Quote the records beneath, complete and exact. Leave out images.
DATA Start Marker
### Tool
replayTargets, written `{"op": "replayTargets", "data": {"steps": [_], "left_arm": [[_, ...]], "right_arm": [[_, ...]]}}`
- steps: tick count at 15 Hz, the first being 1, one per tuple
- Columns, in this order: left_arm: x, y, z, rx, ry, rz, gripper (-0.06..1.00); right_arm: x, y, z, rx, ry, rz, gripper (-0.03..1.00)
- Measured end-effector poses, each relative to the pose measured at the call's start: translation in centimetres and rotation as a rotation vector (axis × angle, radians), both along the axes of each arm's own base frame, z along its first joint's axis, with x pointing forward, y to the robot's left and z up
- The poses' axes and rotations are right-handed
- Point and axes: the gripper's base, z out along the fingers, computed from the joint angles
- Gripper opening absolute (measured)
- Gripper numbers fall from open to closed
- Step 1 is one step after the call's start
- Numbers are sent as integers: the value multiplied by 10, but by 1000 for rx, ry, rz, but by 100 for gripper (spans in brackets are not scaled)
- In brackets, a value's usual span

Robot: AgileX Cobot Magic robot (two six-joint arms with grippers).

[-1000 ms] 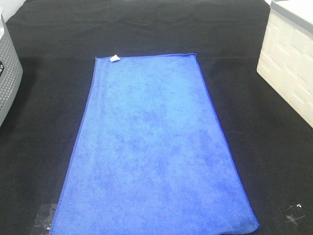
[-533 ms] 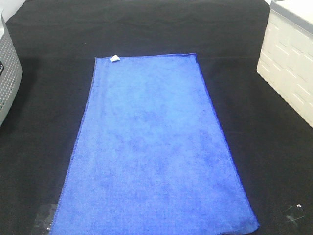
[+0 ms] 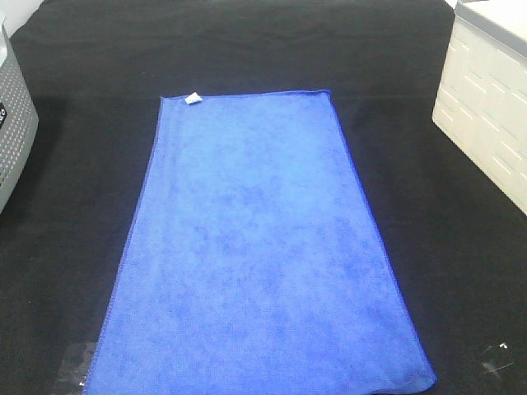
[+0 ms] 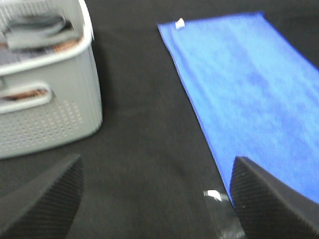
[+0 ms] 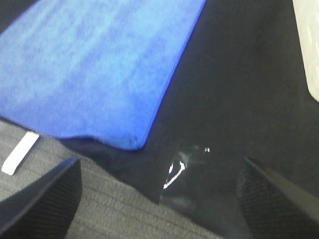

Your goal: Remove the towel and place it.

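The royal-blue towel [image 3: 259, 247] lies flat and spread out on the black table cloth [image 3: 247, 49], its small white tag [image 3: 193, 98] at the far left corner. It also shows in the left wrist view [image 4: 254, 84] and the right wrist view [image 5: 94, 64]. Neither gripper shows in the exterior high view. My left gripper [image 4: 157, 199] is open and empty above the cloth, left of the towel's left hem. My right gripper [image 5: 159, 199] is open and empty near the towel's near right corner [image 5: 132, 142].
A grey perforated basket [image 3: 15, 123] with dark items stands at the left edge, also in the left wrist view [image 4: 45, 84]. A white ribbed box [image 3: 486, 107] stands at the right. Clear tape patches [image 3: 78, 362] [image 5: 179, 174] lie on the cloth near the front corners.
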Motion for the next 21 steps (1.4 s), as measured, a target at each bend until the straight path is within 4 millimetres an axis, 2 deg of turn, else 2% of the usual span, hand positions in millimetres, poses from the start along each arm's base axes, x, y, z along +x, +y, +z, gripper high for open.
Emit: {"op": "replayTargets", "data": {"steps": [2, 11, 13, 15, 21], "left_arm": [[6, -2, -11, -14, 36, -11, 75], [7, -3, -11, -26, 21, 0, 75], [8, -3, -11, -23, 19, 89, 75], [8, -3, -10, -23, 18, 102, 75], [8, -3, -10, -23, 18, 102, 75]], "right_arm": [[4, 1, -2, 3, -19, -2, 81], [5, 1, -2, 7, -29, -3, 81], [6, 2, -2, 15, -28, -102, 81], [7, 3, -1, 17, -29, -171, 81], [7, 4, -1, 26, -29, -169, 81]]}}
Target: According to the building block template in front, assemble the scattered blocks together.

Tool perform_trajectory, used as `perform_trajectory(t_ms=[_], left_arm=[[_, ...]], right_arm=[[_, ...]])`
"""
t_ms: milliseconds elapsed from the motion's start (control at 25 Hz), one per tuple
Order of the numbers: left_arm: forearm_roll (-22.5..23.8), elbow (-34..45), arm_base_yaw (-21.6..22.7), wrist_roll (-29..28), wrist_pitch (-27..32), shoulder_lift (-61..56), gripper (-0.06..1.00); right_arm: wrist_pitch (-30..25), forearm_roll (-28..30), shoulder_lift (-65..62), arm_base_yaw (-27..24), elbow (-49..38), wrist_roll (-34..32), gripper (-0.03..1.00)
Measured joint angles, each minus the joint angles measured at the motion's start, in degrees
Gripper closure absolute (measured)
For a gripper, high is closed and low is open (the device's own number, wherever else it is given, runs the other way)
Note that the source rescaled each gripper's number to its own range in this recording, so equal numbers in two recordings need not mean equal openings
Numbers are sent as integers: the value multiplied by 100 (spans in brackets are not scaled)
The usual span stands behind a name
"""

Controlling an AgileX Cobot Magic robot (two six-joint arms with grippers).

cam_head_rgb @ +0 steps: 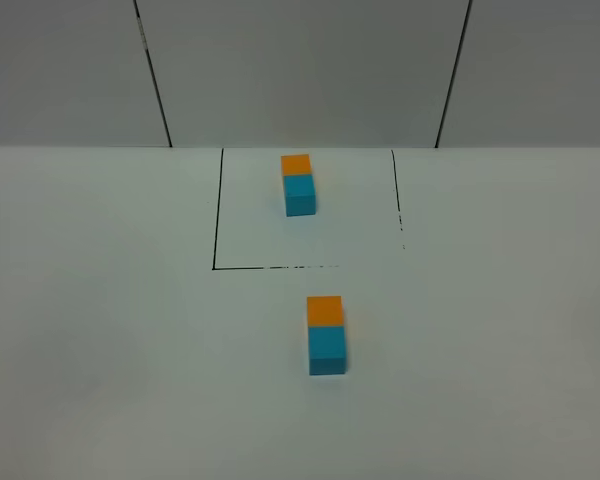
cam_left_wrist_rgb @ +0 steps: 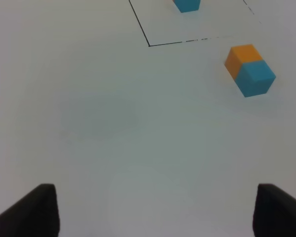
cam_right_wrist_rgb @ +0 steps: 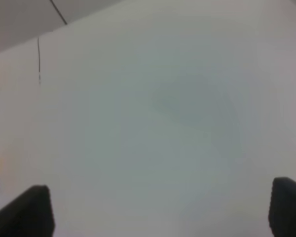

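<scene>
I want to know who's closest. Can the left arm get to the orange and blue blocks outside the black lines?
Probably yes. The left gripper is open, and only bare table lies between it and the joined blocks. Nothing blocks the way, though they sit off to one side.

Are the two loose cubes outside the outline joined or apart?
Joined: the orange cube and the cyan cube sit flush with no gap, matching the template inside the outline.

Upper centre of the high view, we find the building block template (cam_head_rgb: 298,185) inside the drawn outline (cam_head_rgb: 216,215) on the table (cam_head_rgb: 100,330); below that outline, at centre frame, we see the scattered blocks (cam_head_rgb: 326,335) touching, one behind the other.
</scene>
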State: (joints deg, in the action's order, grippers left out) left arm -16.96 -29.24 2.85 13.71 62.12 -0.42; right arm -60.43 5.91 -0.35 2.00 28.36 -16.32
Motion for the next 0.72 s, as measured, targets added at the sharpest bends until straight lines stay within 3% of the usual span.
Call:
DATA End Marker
**SOLVED EXERCISE**
### Tool
replayTargets, written `{"op": "replayTargets", "data": {"steps": [_], "left_arm": [[_, ...]], "right_arm": [[_, ...]]}}`
- steps: tick count at 15 Hz, the first being 1, one per tuple
- Columns, in this order: left_arm: x, y, z, rx, ry, rz, gripper (-0.06..1.00); right_arm: x, y, z, rx, ry, rz, gripper (-0.03..1.00)
- Measured end-effector poses, each relative to the pose measured at the call's start: translation in centimetres and rotation as a rotation vector (axis × angle, radians), both along the axes of each arm's own base frame, z along its first joint's axis, with x pointing forward, y to the robot's left and z up
- The poses' axes and rotations are right-handed
- Point and axes: the gripper's base, z out along the fingers, computed from the joint angles
- Gripper opening absolute (measured)
- Gripper numbers fall from open to closed
- Step 1 is one step after the call's start
- Numbers are sent as integers: the value multiplied by 10, but by 1000 for rx, ry, rz, but by 100 for gripper (spans in brackets are not scaled)
- In brackets, a value's usual span

Robot: AgileX Cobot Magic robot (two six-joint arms with grippers).

[-1000 ms] 
[-533 ms] 
[+0 ms] 
[+0 ms] 
[+0 ms] 

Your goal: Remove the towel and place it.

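The royal-blue towel [image 3: 259, 247] lies flat and spread out on the black table cloth [image 3: 247, 49], its small white tag [image 3: 193, 98] at the far left corner. It also shows in the left wrist view [image 4: 254, 84] and the right wrist view [image 5: 94, 64]. Neither gripper shows in the exterior high view. My left gripper [image 4: 157, 199] is open and empty above the cloth, left of the towel's left hem. My right gripper [image 5: 159, 199] is open and empty near the towel's near right corner [image 5: 132, 142].
A grey perforated basket [image 3: 15, 123] with dark items stands at the left edge, also in the left wrist view [image 4: 45, 84]. A white ribbed box [image 3: 486, 107] stands at the right. Clear tape patches [image 3: 78, 362] [image 5: 179, 174] lie on the cloth near the front corners.
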Motion for the next 21 steps (1.4 s), as measured, a target at each bend until the straight path is within 4 millimetres an axis, 2 deg of turn, else 2% of the usual span, hand positions in millimetres, poses from the start along each arm's base axes, x, y, z along +x, +y, +z, gripper high for open.
Emit: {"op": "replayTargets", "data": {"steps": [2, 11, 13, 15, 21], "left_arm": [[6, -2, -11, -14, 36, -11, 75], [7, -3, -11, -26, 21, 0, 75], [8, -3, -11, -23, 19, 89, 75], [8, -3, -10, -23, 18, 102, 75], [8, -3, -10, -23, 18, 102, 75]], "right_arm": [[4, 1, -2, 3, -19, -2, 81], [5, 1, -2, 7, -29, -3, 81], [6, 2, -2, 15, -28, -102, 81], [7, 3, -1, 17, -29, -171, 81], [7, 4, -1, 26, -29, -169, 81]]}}
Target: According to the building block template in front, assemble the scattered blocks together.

Tool perform_trajectory, used as `perform_trajectory(t_ms=[_], left_arm=[[_, ...]], right_arm=[[_, ...]])`
"""
t_ms: milliseconds elapsed from the motion's start (control at 25 Hz), one per tuple
Order of the numbers: left_arm: forearm_roll (-22.5..23.8), elbow (-34..45), arm_base_yaw (-21.6..22.7), wrist_roll (-29..28), wrist_pitch (-27..32), shoulder_lift (-61..56), gripper (-0.06..1.00); right_arm: wrist_pitch (-30..25), forearm_roll (-28..30), shoulder_lift (-65..62), arm_base_yaw (-27..24), elbow (-49..38), wrist_roll (-34..32), gripper (-0.03..1.00)
Measured joint angles, each minus the joint angles measured at the motion's start, in degrees
Gripper closure absolute (measured)
For a gripper, high is closed and low is open (the device's own number, wherever else it is given, runs the other way)
Note that the source rescaled each gripper's number to its own range in this recording, so equal numbers in two recordings need not mean equal openings
Numbers are sent as integers: the value multiplied by 100 (spans in brackets are not scaled)
The usual span stands behind a name
"""

Controlling an AgileX Cobot Magic robot (two six-joint arms with grippers).

cam_head_rgb @ +0 steps: 
cam_left_wrist_rgb @ +0 steps: 
cam_right_wrist_rgb @ +0 steps: 

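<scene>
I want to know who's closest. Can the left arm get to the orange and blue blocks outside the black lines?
Probably yes. The left gripper is open, and only bare table lies between it and the joined blocks. Nothing blocks the way, though they sit off to one side.

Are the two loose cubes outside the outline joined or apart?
Joined: the orange cube and the cyan cube sit flush with no gap, matching the template inside the outline.

Upper centre of the high view, we find the building block template (cam_head_rgb: 298,185) inside the drawn outline (cam_head_rgb: 216,215) on the table (cam_head_rgb: 100,330); below that outline, at centre frame, we see the scattered blocks (cam_head_rgb: 326,335) touching, one behind the other.
</scene>
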State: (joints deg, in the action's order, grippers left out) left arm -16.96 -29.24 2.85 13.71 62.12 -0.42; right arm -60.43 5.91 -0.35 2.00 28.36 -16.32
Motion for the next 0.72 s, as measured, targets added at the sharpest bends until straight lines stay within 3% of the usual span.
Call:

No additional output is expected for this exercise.